Kit de Waal, born to an Irish mother and Caribbean father, was brought up among the Irish community of Birmingham in the 60s and 70s. Her debut novel My Name Is Leon was an international bestseller, shortlisted for the Costa First Novel Award, longlisted for the Desmond Elliott Prize and won the Kerry Group Irish Novel of the Year Award for 2017.

Sing, Unburied, Sing by Jesmyn Ward (Bloomsbury Circus)
Jojo is 13 years old and trying to understand what it means to be a man. His mother, Leonie, is in constant conflict with herself and those around her. She is black and her children's father is white. Embattled in ways that reflect the brutal reality of her circumstances, she wants to be a better mother but can't put her children above her own needs, especially her drug use. When the children's father is released from prison, Leonie packs her kids and friend into her car and drives north to the heart of Mississippi and Parchman Farm, the State Penitentiary. At Parchman, there is another boy, the ghost of a dead inmate who carries all of the ugly history of the South with him in his wandering. He too has something to teach Jojo about fathers and sons, about legacies, about violence, about love.

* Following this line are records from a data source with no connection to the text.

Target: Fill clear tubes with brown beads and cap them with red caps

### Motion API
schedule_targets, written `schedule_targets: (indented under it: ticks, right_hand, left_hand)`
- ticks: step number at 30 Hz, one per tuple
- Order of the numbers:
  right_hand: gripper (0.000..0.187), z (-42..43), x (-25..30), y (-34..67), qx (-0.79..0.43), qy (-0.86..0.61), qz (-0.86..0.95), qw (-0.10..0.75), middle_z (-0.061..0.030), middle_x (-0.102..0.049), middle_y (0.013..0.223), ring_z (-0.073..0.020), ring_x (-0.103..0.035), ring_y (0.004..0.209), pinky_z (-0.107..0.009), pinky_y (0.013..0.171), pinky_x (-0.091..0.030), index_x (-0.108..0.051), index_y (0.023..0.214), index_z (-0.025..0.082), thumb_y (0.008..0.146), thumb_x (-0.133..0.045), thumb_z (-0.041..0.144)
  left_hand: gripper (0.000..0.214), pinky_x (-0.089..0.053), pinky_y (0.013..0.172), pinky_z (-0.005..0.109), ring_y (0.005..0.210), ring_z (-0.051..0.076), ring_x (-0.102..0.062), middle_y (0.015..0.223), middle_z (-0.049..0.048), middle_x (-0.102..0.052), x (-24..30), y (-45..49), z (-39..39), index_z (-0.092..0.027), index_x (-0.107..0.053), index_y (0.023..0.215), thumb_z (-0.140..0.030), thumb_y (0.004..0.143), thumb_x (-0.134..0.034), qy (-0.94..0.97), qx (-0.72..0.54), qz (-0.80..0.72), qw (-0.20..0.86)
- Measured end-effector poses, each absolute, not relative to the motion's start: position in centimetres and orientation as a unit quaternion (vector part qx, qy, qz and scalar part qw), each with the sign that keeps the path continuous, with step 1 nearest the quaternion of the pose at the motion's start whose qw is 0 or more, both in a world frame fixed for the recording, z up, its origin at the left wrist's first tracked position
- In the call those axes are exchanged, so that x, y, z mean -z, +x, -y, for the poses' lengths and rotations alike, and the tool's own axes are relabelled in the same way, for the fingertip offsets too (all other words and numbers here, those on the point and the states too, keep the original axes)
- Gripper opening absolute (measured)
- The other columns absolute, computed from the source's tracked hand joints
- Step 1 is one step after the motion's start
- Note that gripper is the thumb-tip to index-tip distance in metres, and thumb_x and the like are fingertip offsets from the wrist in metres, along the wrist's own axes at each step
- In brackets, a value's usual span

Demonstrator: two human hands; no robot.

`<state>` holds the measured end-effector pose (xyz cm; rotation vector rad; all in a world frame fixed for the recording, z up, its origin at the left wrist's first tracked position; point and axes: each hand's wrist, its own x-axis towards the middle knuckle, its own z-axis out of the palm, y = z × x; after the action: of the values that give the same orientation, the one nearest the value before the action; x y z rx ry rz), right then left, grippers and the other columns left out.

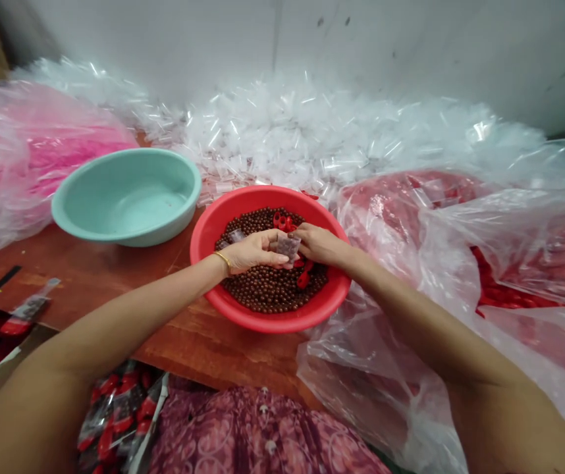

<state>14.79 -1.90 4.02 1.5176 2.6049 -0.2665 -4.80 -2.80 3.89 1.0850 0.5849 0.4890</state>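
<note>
My left hand [247, 253], with a yellow bangle at the wrist, pinches a small clear plastic tube [288, 247] with a brownish look inside, over the red basin [213, 289]. Right beside it, my right hand [322, 245] has its fingers curled together against the tube's far side; what they hold is hidden. Below both hands, small round brown beads [267, 289] fill the basin's bottom. Several glossy red plastic pieces [282, 220] lie on the beads behind the hands, and another red piece [303, 279] rests below my right hand. A clear tube [236, 235] lies on the beads at left.
A pale green basin [129, 227] stands at left on the wooden table [174, 342]. Clear plastic tubes [282, 131] are heaped along the wall. Plastic bags hold pink pieces [65, 155] at left and red pieces [510, 293] at right. Filled red-ended tubes [119, 415] sit below the table edge.
</note>
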Motion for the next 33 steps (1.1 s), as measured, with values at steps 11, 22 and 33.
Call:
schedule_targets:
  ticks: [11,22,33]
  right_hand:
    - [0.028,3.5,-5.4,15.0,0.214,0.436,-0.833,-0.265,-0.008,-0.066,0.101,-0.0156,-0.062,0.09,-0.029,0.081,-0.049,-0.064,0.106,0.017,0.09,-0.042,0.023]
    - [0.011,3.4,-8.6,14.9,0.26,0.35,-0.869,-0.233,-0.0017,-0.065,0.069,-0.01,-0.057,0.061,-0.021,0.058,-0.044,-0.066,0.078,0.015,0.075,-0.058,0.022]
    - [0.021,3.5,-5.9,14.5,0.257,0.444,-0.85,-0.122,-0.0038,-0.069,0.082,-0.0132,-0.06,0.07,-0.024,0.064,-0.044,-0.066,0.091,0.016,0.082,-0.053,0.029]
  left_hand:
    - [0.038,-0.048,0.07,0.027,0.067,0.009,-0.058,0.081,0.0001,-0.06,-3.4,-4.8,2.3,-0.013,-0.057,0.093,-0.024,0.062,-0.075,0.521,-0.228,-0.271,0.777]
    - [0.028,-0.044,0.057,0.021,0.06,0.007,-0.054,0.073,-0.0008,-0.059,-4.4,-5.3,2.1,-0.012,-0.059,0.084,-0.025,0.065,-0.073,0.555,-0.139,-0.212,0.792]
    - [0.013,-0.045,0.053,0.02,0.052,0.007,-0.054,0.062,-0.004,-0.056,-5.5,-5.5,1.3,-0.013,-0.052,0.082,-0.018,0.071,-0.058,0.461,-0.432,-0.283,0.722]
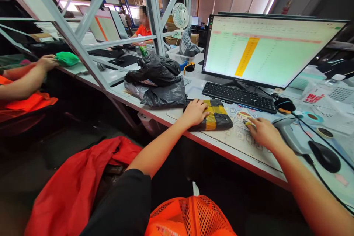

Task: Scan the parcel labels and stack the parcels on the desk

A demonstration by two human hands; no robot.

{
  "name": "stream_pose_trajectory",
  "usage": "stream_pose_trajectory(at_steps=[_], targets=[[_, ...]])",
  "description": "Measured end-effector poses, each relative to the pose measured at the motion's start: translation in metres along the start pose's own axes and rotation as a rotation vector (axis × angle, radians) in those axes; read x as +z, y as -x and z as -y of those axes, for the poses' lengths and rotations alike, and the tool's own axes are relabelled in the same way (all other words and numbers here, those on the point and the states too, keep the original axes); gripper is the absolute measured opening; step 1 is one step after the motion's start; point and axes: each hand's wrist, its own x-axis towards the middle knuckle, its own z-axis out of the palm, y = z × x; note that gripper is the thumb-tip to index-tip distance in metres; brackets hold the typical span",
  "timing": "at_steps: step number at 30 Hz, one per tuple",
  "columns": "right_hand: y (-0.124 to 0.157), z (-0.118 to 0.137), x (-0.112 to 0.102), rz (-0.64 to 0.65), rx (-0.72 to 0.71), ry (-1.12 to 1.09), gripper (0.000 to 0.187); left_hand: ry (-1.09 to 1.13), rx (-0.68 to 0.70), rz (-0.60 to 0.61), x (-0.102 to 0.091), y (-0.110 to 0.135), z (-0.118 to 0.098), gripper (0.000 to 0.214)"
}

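On the near edge of the desk lies a flat parcel point(219, 120), wrapped in black plastic with crossed bands of yellow tape. My left hand point(195, 112) grips its left end from above, fingers curled over the top. A short way to its right, above the printed desk mat point(240, 136), my right hand point(262, 131) is closed on a small yellow tool with a grey tip point(247, 122); most of it is hidden by the fingers. The tool's tip points toward the parcel without touching it.
Black plastic bags point(160, 84) are heaped left of the parcel. Behind stand a keyboard point(238, 96) and monitor point(271, 51). A barcode scanner point(289, 132) and mouse point(325, 156) lie right. Metal frame bars point(83, 59) rise left; a co-worker's hands point(47, 62) touch a green bag point(67, 59).
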Motion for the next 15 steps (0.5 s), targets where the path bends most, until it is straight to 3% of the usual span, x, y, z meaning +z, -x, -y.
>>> stream_pose_trajectory(at_steps=[3, 5, 10, 15], targets=[[-0.045, 0.038, -0.014, -0.199, -0.189, -0.253, 0.048, 0.020, 0.025, 0.000, 0.003, -0.002, 0.001, 0.017], [-0.079, 0.072, -0.019, -0.216, -0.298, -0.401, 0.045, -0.007, 0.045, 0.016, 0.002, -0.005, 0.001, 0.017], [-0.136, 0.141, -0.010, -0.014, -0.326, -0.448, 0.045, -0.110, 0.087, 0.097, -0.001, -0.006, 0.001, 0.030], [-0.151, 0.154, 0.012, 0.063, -0.302, -0.308, 0.045, -0.189, 0.068, 0.071, 0.001, -0.001, -0.002, 0.048]])
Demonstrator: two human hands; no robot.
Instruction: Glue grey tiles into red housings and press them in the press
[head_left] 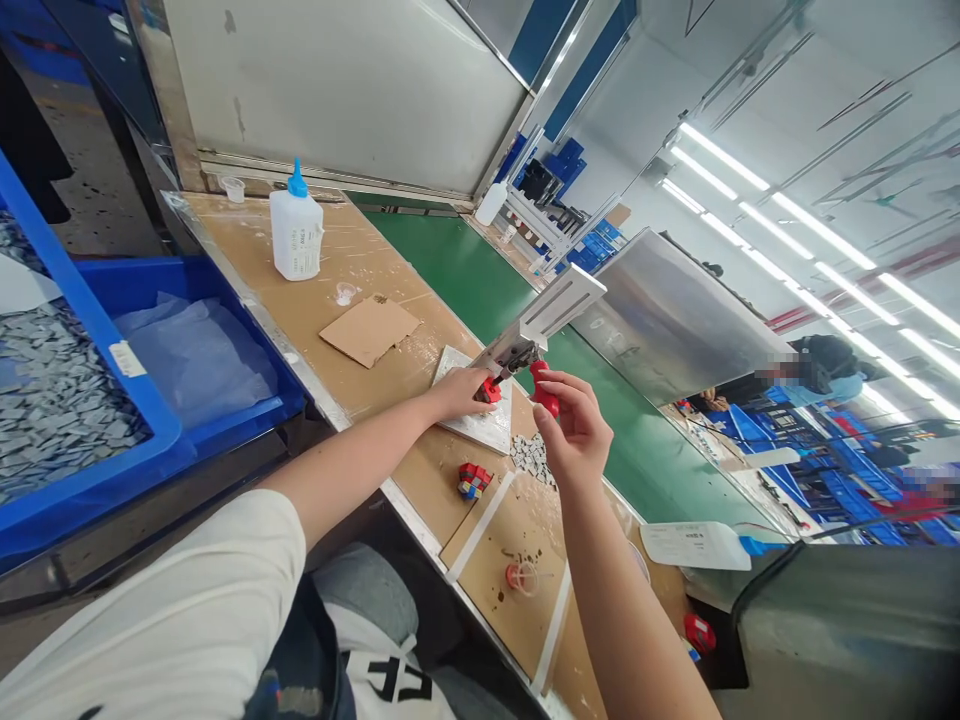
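Red block point(490, 391), left of the red handle point(545, 390) our right hand point(581, 428) pinches, seems light, stiff and best held by its sides, where our left hand point(459, 393) touches it, pinch unclear.

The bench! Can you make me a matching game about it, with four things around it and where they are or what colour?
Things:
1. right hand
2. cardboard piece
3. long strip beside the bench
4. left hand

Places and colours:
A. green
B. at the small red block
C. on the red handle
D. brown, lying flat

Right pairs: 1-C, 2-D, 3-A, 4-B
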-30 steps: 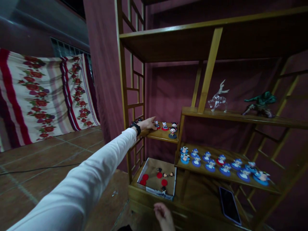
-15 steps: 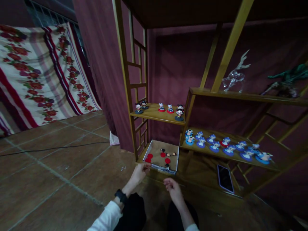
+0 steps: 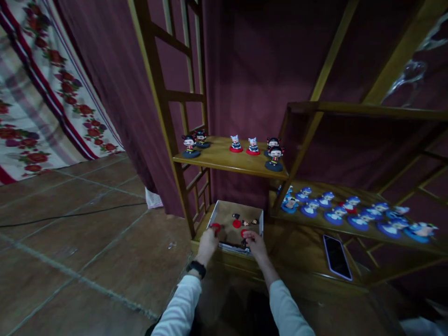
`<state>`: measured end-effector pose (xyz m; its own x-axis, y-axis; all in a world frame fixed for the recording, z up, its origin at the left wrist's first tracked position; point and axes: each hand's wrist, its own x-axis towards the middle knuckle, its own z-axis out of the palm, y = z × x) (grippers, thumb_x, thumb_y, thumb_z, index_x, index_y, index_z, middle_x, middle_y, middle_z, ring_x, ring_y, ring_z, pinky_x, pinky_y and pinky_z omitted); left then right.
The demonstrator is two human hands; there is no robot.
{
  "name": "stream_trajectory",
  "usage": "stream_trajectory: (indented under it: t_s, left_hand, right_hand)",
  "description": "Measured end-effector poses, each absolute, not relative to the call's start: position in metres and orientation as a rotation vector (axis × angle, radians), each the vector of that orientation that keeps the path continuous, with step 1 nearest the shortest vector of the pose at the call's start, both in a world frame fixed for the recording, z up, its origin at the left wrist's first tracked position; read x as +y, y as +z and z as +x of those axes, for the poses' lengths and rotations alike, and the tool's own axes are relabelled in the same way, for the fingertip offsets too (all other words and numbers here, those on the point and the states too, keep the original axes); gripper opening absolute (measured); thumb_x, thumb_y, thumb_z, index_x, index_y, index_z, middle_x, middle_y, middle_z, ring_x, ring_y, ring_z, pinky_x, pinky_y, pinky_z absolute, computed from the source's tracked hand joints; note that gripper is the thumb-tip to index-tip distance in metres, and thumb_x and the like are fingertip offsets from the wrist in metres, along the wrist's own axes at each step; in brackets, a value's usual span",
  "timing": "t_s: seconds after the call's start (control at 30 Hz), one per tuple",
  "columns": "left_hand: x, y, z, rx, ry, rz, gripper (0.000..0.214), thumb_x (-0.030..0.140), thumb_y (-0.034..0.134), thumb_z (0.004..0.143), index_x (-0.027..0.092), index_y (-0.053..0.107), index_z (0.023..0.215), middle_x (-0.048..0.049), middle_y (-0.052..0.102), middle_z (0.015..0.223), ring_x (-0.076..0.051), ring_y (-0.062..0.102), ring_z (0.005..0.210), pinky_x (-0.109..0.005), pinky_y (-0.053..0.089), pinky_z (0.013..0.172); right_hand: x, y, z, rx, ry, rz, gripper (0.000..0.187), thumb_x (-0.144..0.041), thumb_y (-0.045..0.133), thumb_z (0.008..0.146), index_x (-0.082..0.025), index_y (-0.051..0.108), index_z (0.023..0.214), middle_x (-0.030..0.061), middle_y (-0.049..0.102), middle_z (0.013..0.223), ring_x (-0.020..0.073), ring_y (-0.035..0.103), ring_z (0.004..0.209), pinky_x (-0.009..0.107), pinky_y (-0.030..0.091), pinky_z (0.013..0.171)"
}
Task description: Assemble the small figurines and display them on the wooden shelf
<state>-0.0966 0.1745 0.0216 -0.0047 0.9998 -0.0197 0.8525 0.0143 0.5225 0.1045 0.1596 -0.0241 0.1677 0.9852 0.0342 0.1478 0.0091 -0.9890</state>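
A shallow white box point(image 3: 261, 214) with a brown inside holds red round bases and small dark-haired figurines. My left hand point(image 3: 208, 243) is at its left front corner, fingertips closed on a red round base point(image 3: 215, 227); the hand partly hides them. My right hand point(image 3: 256, 245) reaches in over the front right, its fingers curled together at a small dark figurine point(image 3: 244, 242). Close to those fingers lies another red base point(image 3: 243, 233). Farther back in the box are a red base point(image 3: 237, 224) and several figurines point(image 3: 246, 223).
The box stands on the bottom of a wooden shelf unit point(image 3: 231, 161). Above it are black-haired figurines point(image 3: 275, 157) and two cat-eared figurines point(image 3: 252, 145). Blue and purple figurines point(image 3: 336, 214) crowd the right shelf. A phone point(image 3: 337, 256) lies below them. A cable point(image 3: 70, 216) crosses the tiled floor.
Both hands have moved forward to the box: the left to the red base at the left corner, the right to the figurine at the front. The camera view has come closer to the shelf.
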Motion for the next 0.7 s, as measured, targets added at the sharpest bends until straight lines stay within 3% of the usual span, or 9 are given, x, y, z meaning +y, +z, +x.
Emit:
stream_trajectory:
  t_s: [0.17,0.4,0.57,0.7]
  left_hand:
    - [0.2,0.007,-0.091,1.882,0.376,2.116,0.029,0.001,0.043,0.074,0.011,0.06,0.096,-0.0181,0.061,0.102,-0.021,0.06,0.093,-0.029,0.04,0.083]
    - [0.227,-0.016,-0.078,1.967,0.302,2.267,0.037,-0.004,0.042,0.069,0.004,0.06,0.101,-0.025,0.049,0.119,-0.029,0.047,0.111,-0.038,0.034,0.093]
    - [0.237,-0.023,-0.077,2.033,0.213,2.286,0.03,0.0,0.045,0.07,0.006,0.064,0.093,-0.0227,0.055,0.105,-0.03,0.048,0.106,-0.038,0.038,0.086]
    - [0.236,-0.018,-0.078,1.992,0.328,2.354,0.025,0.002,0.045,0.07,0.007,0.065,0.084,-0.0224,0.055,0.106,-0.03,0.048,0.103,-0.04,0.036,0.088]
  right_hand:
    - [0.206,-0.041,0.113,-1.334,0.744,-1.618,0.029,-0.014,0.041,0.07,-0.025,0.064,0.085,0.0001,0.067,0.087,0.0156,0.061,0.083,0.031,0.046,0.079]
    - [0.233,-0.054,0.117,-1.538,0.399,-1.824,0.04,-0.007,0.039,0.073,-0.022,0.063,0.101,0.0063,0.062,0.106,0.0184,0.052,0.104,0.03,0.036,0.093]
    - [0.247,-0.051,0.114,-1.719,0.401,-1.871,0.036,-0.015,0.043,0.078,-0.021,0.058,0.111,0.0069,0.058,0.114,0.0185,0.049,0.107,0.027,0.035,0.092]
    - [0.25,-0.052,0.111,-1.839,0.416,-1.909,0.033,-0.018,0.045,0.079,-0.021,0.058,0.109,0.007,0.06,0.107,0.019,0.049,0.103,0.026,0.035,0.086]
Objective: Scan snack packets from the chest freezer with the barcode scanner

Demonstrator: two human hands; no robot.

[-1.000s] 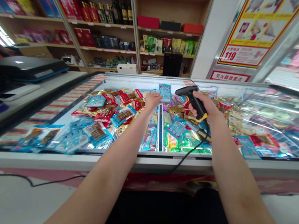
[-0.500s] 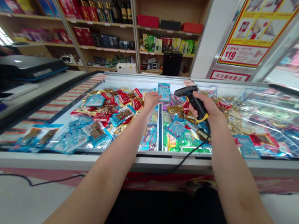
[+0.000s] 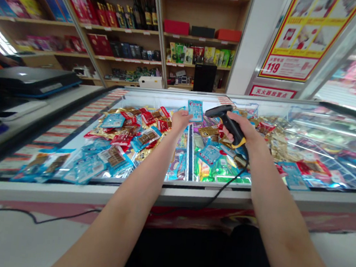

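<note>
My left hand (image 3: 180,121) holds a flat blue-and-white packet (image 3: 195,110) by its lower corner, up above the chest freezer (image 3: 172,184). Just to the right, my right hand (image 3: 240,130) is wrapped around the grip of a black handheld barcode scanner (image 3: 226,119) with yellow trim. The scanner's head points left toward the packet, a short gap apart. Its black coiled cable (image 3: 227,190) hangs down over the freezer's front rim. Below both hands lie heaps of foil snack packets (image 3: 139,135) under the glass.
Behind the freezer stand wooden shelves (image 3: 113,27) of boxes and bottles, with a black speaker (image 3: 204,77) at their foot. A counter with a dark laptop (image 3: 29,80) runs along the left. A cable (image 3: 59,213) lies on the floor.
My right hand and the scanner have dropped slightly and tilted, with the scanner's head staying toward the packet. My left hand and the blue packet have barely moved.
</note>
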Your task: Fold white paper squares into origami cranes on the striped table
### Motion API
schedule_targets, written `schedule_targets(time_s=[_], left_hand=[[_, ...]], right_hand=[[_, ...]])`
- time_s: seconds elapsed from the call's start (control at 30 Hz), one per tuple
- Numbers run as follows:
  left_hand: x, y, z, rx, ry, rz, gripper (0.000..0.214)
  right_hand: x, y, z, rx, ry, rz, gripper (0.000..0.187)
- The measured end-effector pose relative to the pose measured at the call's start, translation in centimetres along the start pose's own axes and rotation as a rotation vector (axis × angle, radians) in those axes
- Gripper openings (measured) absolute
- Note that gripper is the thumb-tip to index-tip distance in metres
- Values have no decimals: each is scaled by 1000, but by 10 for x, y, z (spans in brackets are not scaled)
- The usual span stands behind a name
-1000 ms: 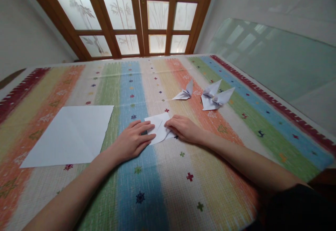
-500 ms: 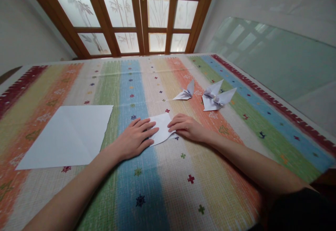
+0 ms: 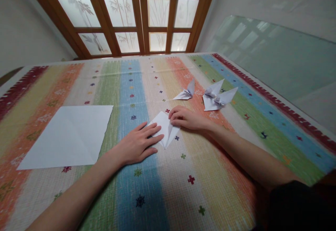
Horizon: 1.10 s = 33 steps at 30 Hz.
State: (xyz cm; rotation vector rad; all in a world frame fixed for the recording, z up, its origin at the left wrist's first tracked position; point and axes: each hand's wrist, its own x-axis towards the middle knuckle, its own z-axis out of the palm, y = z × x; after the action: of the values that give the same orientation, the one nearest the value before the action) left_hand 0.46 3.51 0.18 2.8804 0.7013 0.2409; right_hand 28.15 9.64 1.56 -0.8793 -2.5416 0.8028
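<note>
A small piece of folded white paper [image 3: 161, 119] lies on the striped tablecloth in front of me, its corner pointing towards me. My left hand [image 3: 143, 141] rests flat on its left part, fingers stretched and a little apart. At the upper right edge, my right hand [image 3: 183, 117] is closed, thumb and fingers pinching a flap of the same paper. The fingertips hide part of that flap. Right of the pinched corner, a slanting crease and a raised fold show.
A large white sheet [image 3: 68, 136] with one torn edge lies to the left. Beyond my right hand stand a small folded paper figure [image 3: 186, 92] and a larger one [image 3: 217, 96] with raised points. The tablecloth [image 3: 139, 196] covers the table; wooden glazed doors [image 3: 141, 42] are behind it.
The right flap of the paper, curled over before, now lies with a slanting fold. My right hand has moved slightly up; my left fingers have shifted slightly right and down.
</note>
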Motion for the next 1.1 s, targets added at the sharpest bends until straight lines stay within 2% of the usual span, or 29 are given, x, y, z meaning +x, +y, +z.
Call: schedule_targets(time_s=[0.17,0.33,0.5,0.87,1.1], left_hand=[[-6,6,-1,9,-56,-28,67],[-10,19,-1,-17,-75,-14,68],[-14,30,-1,-78,-82,11,74],[-12,47,-1,-149,-54,37,66],[-11,48,2,-198,-4,53,66]], right_hand=[[7,-7,11,-164,53,87,20],[5,-12,19,-250,103,132,17],[4,-13,20,-260,118,119,17],[3,-16,25,-356,128,80,19],[9,-18,28,-467,106,76,21]])
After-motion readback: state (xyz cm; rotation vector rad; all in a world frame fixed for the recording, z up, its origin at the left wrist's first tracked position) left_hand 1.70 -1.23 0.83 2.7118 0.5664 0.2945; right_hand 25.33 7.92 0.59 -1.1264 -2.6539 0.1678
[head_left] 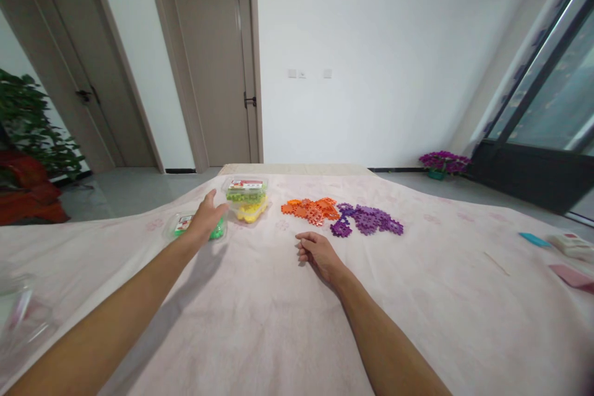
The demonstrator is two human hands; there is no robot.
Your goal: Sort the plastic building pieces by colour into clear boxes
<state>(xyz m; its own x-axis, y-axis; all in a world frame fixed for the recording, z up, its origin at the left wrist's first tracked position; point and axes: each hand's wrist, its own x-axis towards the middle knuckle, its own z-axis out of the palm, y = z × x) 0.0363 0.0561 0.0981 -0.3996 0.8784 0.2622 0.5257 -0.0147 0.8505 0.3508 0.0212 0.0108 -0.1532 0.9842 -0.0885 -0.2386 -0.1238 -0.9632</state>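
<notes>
Left hand point(207, 219) is empty, fingers spread, over a clear plastic green-piece box point(218, 232), beside stacked lime/yellow boxes point(245, 198). Right hand point(320, 252) is half-curled near toothed orange pieces point(310, 210) and purple pieces point(369, 219); can't tell if gripping. Label point(245, 184) print illegible.
</notes>
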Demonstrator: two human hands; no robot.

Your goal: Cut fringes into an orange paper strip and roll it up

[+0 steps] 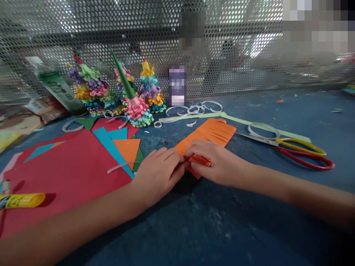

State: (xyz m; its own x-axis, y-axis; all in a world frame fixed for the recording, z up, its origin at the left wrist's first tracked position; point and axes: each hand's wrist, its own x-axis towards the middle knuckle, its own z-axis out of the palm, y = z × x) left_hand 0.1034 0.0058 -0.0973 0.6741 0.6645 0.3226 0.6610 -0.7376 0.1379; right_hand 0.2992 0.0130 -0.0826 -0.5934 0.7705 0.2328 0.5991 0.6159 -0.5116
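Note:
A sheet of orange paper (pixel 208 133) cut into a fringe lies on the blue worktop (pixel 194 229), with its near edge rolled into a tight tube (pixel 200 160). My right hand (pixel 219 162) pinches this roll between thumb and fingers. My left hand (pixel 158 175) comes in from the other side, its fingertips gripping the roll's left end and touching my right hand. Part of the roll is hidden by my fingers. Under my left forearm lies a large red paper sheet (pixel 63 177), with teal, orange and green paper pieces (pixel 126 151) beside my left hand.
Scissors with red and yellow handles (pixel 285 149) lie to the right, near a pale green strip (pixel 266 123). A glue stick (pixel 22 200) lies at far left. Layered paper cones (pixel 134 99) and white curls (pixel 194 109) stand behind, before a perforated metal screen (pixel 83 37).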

Jesmyn Ward received her MFA from the University of Michigan and is currently an associate professor of creative writing at Tulane University. She is the author of the novels Where the Line Bleeds and Salvage the Bones, which won the 2011 National Book Award. She is also the author of the anthology The Fire This Time and the author of the memoir Men We Reaped, which was a finalist for the National Book Critics Circle Award. In 2016, the American Academy of Arts and Letters selected Ward for the Strauss Living Award. She lives in Mississippi with her family.